So that nothing is lost, write out all the lines below exactly.

═════ Provided data

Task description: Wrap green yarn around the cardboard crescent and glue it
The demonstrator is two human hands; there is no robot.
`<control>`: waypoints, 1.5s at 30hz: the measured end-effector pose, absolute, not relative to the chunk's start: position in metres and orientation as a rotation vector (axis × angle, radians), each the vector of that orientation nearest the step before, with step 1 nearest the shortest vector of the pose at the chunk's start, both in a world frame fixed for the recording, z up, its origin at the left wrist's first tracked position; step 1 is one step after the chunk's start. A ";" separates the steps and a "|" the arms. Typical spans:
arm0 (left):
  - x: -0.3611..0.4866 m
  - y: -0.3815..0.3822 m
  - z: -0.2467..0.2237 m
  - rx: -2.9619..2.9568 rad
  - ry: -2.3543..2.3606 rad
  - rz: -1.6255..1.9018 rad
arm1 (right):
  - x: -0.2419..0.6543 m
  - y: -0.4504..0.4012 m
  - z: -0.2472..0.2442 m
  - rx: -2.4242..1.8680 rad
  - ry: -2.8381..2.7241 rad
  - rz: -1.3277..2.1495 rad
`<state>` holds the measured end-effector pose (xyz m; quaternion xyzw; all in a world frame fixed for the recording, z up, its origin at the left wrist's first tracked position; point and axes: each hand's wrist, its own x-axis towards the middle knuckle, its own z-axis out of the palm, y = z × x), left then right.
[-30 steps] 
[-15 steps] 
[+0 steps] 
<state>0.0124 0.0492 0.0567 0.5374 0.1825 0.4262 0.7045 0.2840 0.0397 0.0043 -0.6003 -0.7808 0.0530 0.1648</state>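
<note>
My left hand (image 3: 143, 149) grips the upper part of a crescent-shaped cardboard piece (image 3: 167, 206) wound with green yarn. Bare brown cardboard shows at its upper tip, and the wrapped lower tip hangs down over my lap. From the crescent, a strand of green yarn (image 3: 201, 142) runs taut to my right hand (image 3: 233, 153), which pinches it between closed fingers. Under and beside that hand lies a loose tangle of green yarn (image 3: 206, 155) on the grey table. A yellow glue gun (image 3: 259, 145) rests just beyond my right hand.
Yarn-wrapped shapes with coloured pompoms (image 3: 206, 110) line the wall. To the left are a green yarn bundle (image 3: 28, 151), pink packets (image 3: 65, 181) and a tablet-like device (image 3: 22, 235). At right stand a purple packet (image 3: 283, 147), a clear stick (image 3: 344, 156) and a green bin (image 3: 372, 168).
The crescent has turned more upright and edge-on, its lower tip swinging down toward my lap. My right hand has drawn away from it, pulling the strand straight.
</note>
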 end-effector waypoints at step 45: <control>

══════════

Output for this exercise:
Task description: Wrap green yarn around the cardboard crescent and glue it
The demonstrator is two human hands; there is no robot.
`<control>`: waypoints, 1.5s at 30hz: the measured end-effector pose, absolute, not relative to the chunk's start: position in metres and orientation as a rotation vector (axis × angle, radians), each the vector of that orientation nearest the step before, with step 1 nearest the shortest vector of the pose at the chunk's start, both in a world frame fixed for the recording, z up, its origin at the left wrist's first tracked position; step 1 is one step after the chunk's start. A ";" separates the steps and a "|" the arms. Typical spans:
arm0 (left):
  - x: -0.3611..0.4866 m
  - y: -0.3815..0.3822 m
  - z: -0.2467..0.2237 m
  - rx: -2.9619..2.9568 rad
  - ry: -2.3543..2.3606 rad
  - rz: -1.6255..1.9018 rad
arm1 (right):
  - x: -0.2419..0.6543 m
  - y: -0.4504..0.4012 m
  - z: -0.2472..0.2442 m
  - rx: -2.4242..1.8680 rad
  - ry: -2.8381..2.7241 rad
  - rz: -1.3277..2.1495 rad
`<state>` holds the measured end-effector pose (xyz m; quaternion xyzw; all in a world frame fixed for the recording, z up, its origin at the left wrist's first tracked position; point and axes: each hand's wrist, its own x-axis towards the middle knuckle, its own z-axis out of the palm, y = z × x), left then right.
[-30 steps] 
[-15 steps] 
[+0 steps] 
<state>0.0124 0.0492 0.0567 0.5374 0.1825 0.4262 0.7045 0.2840 0.0397 0.0043 -0.6003 -0.7808 0.0530 0.1648</state>
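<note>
My left hand (image 3: 143, 149) grips the upper part of a crescent-shaped cardboard piece (image 3: 167, 206) wound with green yarn. Bare brown cardboard shows at its upper tip, and the wrapped lower tip hangs down over my lap. From the crescent, a strand of green yarn (image 3: 201, 142) runs taut to my right hand (image 3: 233, 153), which pinches it between closed fingers. Under and beside that hand lies a loose tangle of green yarn (image 3: 206, 155) on the grey table. A yellow glue gun (image 3: 259, 145) rests just beyond my right hand.
Yarn-wrapped shapes with coloured pompoms (image 3: 206, 110) line the wall. To the left are a green yarn bundle (image 3: 28, 151), pink packets (image 3: 65, 181) and a tablet-like device (image 3: 22, 235). At right stand a purple packet (image 3: 283, 147), a clear stick (image 3: 344, 156) and a green bin (image 3: 372, 168).
The crescent has turned more upright and edge-on, its lower tip swinging down toward my lap. My right hand has drawn away from it, pulling the strand straight.
</note>
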 end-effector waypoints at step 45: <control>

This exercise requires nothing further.